[[ GIVEN DATA, beginning ]]
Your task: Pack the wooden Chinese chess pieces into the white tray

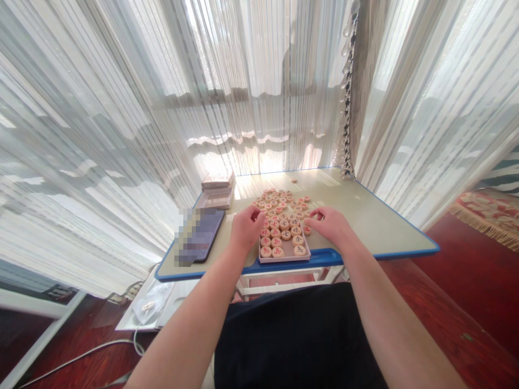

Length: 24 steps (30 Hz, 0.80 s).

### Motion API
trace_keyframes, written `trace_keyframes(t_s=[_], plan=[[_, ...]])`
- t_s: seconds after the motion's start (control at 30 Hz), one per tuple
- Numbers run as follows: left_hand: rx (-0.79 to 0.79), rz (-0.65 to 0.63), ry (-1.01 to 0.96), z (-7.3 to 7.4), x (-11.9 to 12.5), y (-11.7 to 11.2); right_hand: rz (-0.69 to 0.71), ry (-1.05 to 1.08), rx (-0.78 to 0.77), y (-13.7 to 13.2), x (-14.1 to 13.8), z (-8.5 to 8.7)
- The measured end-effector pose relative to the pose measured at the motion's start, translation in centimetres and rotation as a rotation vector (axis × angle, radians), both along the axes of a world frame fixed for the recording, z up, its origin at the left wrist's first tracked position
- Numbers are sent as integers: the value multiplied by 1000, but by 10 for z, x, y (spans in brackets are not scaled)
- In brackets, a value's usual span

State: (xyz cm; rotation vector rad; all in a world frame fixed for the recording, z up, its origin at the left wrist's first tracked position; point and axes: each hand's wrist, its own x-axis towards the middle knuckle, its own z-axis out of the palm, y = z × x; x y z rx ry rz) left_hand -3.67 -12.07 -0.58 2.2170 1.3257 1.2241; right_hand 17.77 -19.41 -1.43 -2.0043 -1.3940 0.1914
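Note:
A shallow white box [284, 258] lies at the near edge of a small beige table [373, 221] with a blue rim. Round wooden chess pieces [281, 233] with red and black characters fill part of the box. More such pieces [279, 202] lie loose on the table behind it. My left hand [245, 227] rests at the box's left side, fingers curled, fingertips on pieces near the box's far left corner. At the box's right side is my right hand [330, 222], its fingers bent and pinching at pieces by the far right corner.
A dark phone [200, 237] lies on the table's left part. Behind it stands a stack of flat boxes [217, 192]. One lone piece [293, 180] sits near the far edge. Sheer curtains surround the table. A white low stand with a cable is on the red floor at left.

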Motion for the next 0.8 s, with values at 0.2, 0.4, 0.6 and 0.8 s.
trace_keyframes(t_s=[0.2,0.4,0.6,0.8], plan=[[-8,10,19,0,0,0,12,-10,-27,0,1,0],[-18,6,18,2,1,-2,14,21,-35,-1,2,0],[-30,-4,18,2,0,-3,98,-15,-58,-1,3,-1],[-31,-15,19,2,0,-4,111,-29,-49,-1,4,-1]])
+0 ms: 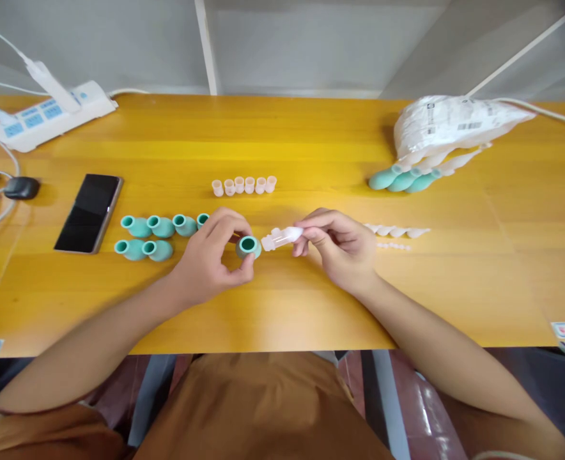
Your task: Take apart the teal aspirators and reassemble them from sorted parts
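My left hand (218, 255) grips a teal rubber bulb (248, 247) between thumb and fingers, its round opening facing up towards me. Just right of that opening, my right hand (337, 246) pinches the white tapered end of a clear plastic tube (281, 239). The tube's collared end points at the bulb, with a small gap between them. More teal bulbs (160, 250) lie in two rows left of my left hand, one partly behind it. Beyond my right hand are a row of white pointed tips (397, 230) and a row of tiny white pieces (392, 246).
Several small translucent cups (249, 185) stand in a row towards the back. Assembled teal-bulb pieces (404, 179) lie against a white plastic bag (455, 124) at back right. A black phone (88, 213), a power strip (55, 115) and cables occupy the left side of the wooden table (311, 319).
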`<move>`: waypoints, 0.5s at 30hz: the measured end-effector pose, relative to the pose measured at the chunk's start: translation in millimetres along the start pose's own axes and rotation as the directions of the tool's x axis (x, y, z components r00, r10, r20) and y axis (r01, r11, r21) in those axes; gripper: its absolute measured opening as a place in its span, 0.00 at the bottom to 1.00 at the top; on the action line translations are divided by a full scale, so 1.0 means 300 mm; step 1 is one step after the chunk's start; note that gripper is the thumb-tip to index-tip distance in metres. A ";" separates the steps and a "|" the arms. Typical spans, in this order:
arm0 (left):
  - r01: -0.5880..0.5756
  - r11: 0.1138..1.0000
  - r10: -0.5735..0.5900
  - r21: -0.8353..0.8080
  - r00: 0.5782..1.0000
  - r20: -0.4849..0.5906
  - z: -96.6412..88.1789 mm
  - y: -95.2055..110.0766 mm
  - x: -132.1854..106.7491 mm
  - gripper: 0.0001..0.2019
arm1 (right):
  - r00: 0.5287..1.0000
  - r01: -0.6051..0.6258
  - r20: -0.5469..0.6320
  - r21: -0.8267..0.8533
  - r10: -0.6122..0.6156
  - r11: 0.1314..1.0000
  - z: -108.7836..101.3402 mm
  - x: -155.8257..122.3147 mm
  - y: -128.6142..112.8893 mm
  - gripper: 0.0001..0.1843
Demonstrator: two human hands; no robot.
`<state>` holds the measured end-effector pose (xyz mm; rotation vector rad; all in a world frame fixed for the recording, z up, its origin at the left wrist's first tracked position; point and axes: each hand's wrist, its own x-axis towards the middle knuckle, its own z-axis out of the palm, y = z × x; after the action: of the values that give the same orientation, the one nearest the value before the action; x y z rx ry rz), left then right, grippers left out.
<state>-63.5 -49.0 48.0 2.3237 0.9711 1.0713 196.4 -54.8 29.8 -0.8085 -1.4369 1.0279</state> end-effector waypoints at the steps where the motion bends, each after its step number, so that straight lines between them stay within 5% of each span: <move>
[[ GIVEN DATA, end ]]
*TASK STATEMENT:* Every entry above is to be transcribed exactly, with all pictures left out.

*SOLUTION TO THIS PROBLEM:*
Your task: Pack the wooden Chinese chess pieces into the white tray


Length: 24 steps (30 Hz, 0.80 s).

### Motion API
trace_keyframes, written `trace_keyframes(t_s=[_], plan=[[_, ...]])`
- t_s: seconds after the motion's start (control at 30 Hz), one per tuple
- Numbers run as follows: left_hand: rx (-0.79 to 0.79), rz (-0.65 to 0.63), ry (-1.01 to 0.96), z (-7.3 to 7.4), x (-11.9 to 12.5), y (-11.7 to 11.2); right_hand: rz (-0.69 to 0.71), ry (-1.05 to 1.08), rx (-0.78 to 0.77), y (-13.7 to 13.2), x (-14.1 to 13.8), z (-8.5 to 8.7)
- The measured end-effector pose relative to the pose measured at the motion's start, translation in centimetres and rotation as a rotation vector (axis × angle, radians), both along the axes of a world frame fixed for the recording, z up, its origin at the left wrist's first tracked position
- Numbers are sent as integers: the value multiplied by 1000, but by 10 for z, x, y (spans in brackets are not scaled)
- In brackets, a value's usual span

State: (xyz cm; rotation vector rad; all in a world frame fixed for the recording, z up, its origin at the left wrist's first tracked position; point and axes: each hand's wrist, its own x-axis towards the middle knuckle, its own z-axis out of the palm, y = z × x; x y z rx ry rz) left_hand -3.67 -12.07 -0.58 2.2170 1.3257 1.2241; right_hand 17.77 -19.41 -1.43 -2.0043 -1.3940 0.1914
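Note:
A shallow white box [284, 258] lies at the near edge of a small beige table [373, 221] with a blue rim. Round wooden chess pieces [281, 233] with red and black characters fill part of the box. More such pieces [279, 202] lie loose on the table behind it. My left hand [245, 227] rests at the box's left side, fingers curled, fingertips on pieces near the box's far left corner. At the box's right side is my right hand [330, 222], its fingers bent and pinching at pieces by the far right corner.
A dark phone [200, 237] lies on the table's left part. Behind it stands a stack of flat boxes [217, 192]. One lone piece [293, 180] sits near the far edge. Sheer curtains surround the table. A white low stand with a cable is on the red floor at left.
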
Motion for the next 0.8 s, with values at 0.2, 0.4, 0.6 and 0.8 s.
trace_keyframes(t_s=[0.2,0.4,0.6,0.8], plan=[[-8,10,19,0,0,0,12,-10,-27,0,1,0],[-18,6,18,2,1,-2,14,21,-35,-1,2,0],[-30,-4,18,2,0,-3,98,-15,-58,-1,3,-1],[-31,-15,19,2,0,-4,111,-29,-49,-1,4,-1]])
+0 ms: 
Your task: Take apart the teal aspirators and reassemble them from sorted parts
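My left hand (218, 255) grips a teal rubber bulb (248, 247) between thumb and fingers, its round opening facing up towards me. Just right of that opening, my right hand (337, 246) pinches the white tapered end of a clear plastic tube (281, 239). The tube's collared end points at the bulb, with a small gap between them. More teal bulbs (160, 250) lie in two rows left of my left hand, one partly behind it. Beyond my right hand are a row of white pointed tips (397, 230) and a row of tiny white pieces (392, 246).
Several small translucent cups (249, 185) stand in a row towards the back. Assembled teal-bulb pieces (404, 179) lie against a white plastic bag (455, 124) at back right. A black phone (88, 213), a power strip (55, 115) and cables occupy the left side of the wooden table (311, 319).
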`<move>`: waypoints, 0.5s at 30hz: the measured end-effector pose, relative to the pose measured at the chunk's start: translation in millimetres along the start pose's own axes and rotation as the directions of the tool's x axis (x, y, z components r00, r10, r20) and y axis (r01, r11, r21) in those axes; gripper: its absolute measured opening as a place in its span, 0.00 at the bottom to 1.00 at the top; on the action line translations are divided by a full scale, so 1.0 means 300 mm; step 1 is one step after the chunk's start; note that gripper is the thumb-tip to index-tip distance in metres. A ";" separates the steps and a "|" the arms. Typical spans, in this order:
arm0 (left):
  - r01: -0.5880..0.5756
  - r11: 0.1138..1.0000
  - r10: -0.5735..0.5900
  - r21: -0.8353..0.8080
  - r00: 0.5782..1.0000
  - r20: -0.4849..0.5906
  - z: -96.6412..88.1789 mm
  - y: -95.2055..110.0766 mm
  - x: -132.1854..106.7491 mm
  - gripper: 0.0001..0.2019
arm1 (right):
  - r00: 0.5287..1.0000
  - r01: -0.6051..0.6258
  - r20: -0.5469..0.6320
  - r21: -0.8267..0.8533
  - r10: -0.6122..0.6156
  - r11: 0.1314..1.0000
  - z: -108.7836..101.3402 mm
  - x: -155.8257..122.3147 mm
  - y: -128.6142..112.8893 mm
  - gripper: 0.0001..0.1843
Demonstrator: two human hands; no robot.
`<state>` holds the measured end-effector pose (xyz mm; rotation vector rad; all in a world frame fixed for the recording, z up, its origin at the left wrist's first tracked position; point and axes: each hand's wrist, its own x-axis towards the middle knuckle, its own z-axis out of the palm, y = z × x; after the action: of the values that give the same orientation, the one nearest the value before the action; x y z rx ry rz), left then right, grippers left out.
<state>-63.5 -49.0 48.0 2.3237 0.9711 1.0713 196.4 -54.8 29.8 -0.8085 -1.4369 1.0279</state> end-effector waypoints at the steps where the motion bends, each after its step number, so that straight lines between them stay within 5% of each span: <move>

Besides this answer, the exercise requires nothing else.